Carrot Feast

Spotty – written by Margret Rey, illustrated by H.A. Rey
Harper & Brothers, 1945 (Reprinted by Houghton Mifflin, 2006, and in collection Curious George and Friends, Houghton Mifflin, 2003)

My World – written by Margaret Wise Brown, illustrated by Clement Hurd
Harper & Brothers, 1949 (Reprinted by HarperCollins, 2001)

The Runaway Bunny – written by Margaret Wise Brown, illustrated by Clement Hurd
Harper, 1942 (Reprinted by HarperCollins, 2017)

Sometimes our memory of a picture book, like anything else, may be flawed.  I was recently reading Margaret Wise Brown and Clement Hurd’s My World, a much less known but equally classic work to Goodnight, Moon. The books share anthropomorphized rabbit characters, both with the same almost uncanny level of similarity and difference. The bunnies dress like humans, but Goodnight Moon, with its third-person narrator, avoids assigning them human speech.  My World’s first-person narrator is a child/bunny, whose speech is simple enough to also avoid direct human-animal comparisons.

I was sure that the bunny family in My World enjoyed a meal which was a lavish display of exclusively carrots, but, when I arrived at the scene, I found that the children, parents, and grandchildren, had a greater variety of foods. They are pescatarians; the grandfather, or father, is carving a fish with traditional male expertise. I would guess that the couple at the carving end of the table are grandparents, judging by the style of the female rabbits’ dresses. One young bunny is seated on her father’s lap, but that may also be the grandfather’s lap, reversing the generations.  The table includes a bowl full of carrots, but, in addition to the fish, there are also a green vegetable, and a red spherical food that are probably tomatoes. On the wall is displayed a scene from The Runaway Bunny, by the same author and illustrator. It’s the fishing scene, but the book famously ends with the abrupt but reassuring phrase from the mother bunny to her child, “Have a carrot,” followed by the two of them eating together in their burrow. You can decide if the mother bunny is overbearing or protective.

Spotty turns out to be the book with the all-carrot feast.  The story is much more dated than Goodnight Moon, The Runaway Bunny, or My World. Instead of poetic cadences, there is a narrative meant to instruct children about racism, or other types of prejudice. Spotty is an admirable book in this regard, nothing to sneer at, especially given when it was written.  Spotty is a brown-spotted bunny in a family where all the other children have white fur. The parents, pathetically, fail to take responsibility for their prejudice against him. To be fair, perhaps they are only experiencing legitimate fears about how society will treat him. They insist on blaming the grandfather, who allegedly has to be prevented from seeing his adorable grandchild.

This part of the story is so disturbing; I was hoping that, at the end, Grandpa would show up and tell them to take responsibility for their own deeply flawed parenting, but it doesn’t happen. (Another horrific detail is that Spotty tries to use a chemical spot remover to reverse the stain of his identity.
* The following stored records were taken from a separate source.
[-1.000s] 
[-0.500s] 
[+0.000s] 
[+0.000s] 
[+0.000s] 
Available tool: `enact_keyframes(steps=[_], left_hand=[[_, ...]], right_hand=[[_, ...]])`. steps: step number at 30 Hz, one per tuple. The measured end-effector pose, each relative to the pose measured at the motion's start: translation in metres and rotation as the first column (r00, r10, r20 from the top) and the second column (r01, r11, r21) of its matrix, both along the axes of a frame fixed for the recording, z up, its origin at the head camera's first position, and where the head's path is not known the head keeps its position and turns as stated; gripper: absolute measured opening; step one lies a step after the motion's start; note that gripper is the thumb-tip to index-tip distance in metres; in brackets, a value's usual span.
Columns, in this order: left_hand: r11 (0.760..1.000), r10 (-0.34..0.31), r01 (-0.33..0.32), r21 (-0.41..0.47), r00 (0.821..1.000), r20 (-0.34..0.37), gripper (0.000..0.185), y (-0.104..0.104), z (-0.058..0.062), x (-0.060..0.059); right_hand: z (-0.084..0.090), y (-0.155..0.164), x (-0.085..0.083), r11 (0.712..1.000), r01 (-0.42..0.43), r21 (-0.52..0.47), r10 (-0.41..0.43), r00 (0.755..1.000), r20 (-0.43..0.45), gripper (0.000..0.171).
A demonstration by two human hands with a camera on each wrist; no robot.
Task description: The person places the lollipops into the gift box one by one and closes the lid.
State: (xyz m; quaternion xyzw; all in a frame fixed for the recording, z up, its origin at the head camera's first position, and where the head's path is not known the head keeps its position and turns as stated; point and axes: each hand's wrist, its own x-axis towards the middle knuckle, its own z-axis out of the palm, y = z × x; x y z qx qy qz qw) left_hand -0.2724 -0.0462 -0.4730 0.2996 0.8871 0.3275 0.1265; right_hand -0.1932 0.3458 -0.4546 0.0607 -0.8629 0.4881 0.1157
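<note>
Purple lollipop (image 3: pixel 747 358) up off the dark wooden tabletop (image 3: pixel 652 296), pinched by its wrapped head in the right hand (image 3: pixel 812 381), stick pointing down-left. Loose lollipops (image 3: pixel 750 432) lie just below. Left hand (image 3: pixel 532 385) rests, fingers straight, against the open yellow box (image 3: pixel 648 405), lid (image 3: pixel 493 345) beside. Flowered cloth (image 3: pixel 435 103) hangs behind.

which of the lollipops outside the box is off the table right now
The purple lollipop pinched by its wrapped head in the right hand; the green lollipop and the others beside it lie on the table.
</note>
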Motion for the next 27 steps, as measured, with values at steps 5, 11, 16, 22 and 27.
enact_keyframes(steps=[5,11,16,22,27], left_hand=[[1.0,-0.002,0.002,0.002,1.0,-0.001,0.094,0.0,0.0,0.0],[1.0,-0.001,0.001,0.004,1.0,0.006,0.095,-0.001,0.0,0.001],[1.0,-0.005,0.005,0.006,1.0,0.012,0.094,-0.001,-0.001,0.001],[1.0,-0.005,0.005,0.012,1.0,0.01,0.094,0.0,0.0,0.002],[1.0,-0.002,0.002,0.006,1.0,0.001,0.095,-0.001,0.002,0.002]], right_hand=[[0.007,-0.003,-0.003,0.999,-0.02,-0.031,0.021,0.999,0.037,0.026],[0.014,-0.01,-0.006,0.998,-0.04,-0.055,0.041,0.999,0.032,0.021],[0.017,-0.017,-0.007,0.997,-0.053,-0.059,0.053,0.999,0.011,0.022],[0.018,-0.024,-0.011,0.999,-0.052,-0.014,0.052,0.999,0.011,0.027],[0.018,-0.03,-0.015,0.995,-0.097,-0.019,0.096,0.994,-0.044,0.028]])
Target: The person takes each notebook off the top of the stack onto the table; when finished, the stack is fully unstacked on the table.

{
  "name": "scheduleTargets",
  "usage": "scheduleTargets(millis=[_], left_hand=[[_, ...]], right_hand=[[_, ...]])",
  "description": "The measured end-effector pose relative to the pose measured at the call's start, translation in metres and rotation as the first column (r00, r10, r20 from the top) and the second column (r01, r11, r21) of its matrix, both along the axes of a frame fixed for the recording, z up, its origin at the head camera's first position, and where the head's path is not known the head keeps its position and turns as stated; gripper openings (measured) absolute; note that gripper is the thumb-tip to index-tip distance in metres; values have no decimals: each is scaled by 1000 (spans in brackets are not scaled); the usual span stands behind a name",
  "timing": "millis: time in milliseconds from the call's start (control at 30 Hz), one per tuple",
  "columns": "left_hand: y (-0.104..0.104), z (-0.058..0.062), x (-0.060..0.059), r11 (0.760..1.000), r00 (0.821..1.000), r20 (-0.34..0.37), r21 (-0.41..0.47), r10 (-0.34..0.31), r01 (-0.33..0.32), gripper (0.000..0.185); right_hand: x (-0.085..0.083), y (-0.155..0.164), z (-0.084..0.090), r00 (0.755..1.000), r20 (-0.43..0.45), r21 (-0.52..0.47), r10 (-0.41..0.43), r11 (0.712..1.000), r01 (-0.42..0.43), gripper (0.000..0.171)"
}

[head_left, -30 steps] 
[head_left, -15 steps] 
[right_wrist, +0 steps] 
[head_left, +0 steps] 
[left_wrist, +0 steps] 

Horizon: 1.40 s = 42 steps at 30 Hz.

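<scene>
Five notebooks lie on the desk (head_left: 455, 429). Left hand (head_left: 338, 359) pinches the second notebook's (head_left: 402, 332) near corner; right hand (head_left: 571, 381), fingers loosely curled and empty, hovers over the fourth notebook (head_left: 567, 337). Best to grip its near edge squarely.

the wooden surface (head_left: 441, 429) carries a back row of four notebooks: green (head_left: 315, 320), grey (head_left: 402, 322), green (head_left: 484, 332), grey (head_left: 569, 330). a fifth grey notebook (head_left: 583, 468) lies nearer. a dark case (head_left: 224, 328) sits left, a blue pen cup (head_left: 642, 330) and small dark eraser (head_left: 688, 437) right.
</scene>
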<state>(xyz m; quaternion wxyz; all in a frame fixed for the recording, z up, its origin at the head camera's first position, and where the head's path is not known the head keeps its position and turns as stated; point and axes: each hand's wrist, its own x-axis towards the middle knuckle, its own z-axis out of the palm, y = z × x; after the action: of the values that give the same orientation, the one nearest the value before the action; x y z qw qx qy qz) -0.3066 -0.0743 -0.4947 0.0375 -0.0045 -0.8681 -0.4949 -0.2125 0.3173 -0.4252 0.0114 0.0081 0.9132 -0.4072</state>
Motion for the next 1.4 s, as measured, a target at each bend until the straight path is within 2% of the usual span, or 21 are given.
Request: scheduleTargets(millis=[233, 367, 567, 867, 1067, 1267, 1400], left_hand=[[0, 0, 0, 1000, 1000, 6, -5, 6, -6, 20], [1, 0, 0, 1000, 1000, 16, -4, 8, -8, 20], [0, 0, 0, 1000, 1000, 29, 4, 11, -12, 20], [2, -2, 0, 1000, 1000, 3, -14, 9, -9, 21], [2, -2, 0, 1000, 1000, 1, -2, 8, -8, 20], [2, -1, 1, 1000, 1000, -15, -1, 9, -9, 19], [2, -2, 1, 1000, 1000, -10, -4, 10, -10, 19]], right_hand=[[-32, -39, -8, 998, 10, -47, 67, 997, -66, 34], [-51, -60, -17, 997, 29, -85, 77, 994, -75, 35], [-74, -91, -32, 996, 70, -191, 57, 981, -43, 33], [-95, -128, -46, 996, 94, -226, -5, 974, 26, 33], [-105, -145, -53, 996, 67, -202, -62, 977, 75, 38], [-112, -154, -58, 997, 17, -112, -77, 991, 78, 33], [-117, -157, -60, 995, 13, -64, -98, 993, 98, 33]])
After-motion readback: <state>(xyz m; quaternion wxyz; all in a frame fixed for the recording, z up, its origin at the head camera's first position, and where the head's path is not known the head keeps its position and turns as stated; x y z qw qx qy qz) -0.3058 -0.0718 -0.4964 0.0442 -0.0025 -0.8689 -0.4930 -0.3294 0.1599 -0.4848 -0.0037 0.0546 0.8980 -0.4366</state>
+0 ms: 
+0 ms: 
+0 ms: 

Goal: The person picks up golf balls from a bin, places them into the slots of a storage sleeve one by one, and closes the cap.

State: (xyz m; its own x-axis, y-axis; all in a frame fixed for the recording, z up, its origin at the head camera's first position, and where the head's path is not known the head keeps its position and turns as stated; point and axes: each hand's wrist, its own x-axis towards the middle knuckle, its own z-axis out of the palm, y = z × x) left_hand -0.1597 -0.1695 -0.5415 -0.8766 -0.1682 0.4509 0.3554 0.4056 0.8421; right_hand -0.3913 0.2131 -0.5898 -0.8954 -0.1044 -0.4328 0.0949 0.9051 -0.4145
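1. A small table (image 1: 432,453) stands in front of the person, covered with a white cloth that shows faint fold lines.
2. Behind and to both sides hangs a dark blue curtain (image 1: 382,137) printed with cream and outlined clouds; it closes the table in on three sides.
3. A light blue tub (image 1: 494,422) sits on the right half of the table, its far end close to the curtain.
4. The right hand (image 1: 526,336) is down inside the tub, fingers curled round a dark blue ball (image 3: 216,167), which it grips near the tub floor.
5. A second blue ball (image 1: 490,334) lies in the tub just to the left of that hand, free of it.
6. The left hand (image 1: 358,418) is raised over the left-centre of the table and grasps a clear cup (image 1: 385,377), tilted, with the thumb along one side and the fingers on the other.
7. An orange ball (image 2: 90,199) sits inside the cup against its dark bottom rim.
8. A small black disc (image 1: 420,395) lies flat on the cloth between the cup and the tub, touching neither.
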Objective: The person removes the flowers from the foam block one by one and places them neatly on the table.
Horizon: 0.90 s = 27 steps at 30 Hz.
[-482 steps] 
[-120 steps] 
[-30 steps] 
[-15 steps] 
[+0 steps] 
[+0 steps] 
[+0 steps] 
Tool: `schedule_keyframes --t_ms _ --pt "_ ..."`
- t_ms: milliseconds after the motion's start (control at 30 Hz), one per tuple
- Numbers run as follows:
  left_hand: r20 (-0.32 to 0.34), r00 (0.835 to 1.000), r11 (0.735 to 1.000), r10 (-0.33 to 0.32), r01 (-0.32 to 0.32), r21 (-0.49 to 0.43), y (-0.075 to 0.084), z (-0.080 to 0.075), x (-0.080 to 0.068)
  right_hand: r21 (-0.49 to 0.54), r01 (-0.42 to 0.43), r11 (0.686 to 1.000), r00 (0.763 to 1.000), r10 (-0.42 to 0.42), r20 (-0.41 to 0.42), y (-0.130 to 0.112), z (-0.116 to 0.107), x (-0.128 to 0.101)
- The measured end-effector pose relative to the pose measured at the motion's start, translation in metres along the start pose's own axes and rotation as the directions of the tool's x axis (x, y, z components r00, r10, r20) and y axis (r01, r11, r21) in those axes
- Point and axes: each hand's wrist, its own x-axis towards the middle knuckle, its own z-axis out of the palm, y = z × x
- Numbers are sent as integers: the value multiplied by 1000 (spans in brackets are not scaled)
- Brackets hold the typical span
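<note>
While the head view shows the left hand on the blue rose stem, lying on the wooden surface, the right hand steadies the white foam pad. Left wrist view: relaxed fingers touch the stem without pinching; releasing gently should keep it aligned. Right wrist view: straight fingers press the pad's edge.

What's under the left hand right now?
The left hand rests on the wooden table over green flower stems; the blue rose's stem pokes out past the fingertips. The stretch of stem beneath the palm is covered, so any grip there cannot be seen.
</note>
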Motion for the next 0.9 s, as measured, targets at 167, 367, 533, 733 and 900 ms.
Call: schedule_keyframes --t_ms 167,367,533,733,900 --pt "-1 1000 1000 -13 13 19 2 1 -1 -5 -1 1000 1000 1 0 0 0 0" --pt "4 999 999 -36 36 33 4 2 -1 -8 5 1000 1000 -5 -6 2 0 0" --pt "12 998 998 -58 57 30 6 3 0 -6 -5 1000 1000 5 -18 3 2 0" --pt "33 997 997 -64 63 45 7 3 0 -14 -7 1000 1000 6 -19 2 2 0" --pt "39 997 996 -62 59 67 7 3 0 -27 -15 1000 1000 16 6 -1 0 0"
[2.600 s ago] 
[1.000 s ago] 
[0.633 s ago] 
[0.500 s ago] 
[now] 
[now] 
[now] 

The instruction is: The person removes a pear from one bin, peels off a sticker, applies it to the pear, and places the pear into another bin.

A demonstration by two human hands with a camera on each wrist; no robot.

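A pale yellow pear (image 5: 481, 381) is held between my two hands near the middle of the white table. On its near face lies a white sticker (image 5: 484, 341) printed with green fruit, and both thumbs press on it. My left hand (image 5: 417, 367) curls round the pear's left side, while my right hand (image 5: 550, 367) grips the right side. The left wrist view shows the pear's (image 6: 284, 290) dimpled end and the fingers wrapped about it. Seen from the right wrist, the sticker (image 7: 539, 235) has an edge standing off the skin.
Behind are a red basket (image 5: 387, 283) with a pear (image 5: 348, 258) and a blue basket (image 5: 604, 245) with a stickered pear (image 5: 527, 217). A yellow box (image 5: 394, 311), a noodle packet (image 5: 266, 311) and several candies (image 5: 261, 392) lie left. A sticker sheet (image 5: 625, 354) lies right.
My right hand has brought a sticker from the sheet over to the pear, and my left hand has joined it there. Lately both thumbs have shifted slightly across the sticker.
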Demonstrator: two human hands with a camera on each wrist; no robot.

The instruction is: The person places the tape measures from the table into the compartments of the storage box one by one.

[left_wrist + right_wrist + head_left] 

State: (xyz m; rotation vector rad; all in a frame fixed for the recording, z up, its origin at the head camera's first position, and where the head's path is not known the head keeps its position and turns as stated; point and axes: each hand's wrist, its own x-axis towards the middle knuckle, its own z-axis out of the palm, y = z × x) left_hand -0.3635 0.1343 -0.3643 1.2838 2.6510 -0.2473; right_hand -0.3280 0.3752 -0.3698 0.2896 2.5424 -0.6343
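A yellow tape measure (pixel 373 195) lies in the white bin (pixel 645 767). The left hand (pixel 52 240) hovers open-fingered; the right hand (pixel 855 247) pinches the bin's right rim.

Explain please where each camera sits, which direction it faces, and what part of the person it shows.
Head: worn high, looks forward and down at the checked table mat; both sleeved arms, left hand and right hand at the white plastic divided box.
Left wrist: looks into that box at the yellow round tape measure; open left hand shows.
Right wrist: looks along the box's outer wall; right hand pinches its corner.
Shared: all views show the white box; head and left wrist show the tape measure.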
When it doesn’t work, he runs away, after writing a heartbreaking letter to his obtuse parents.)

Spotty meets a little white bunny who has the same problem, reversed, in his own equally racist brood. (“That’s Whitie. She is…well, she is not quite like we are.”) Again, I have only the greatest respect for the Reys.  While the writing in this book may not be Margret’s best, their shared goal in shedding light on racism, in a format that would appeal to children and help them to understand its irrational nature, is evidence of their decency. The pictures, as usual for H.A. Rey are wonderful.  The meal is as unambiguous as the book’s message. No, bunnies don’t only eat carrots. But in this two-page spread, they do. Like the proverbial peaceable kingdom scenes, white and spotted bunnies sit arm in arm, managing to eat at the same time. There are three huge pyramids of carrots in a row across the table. The young offspring taught their parents some truths and the Reys, for all the flaws in the text, related to the childhood sense of being misunderstood.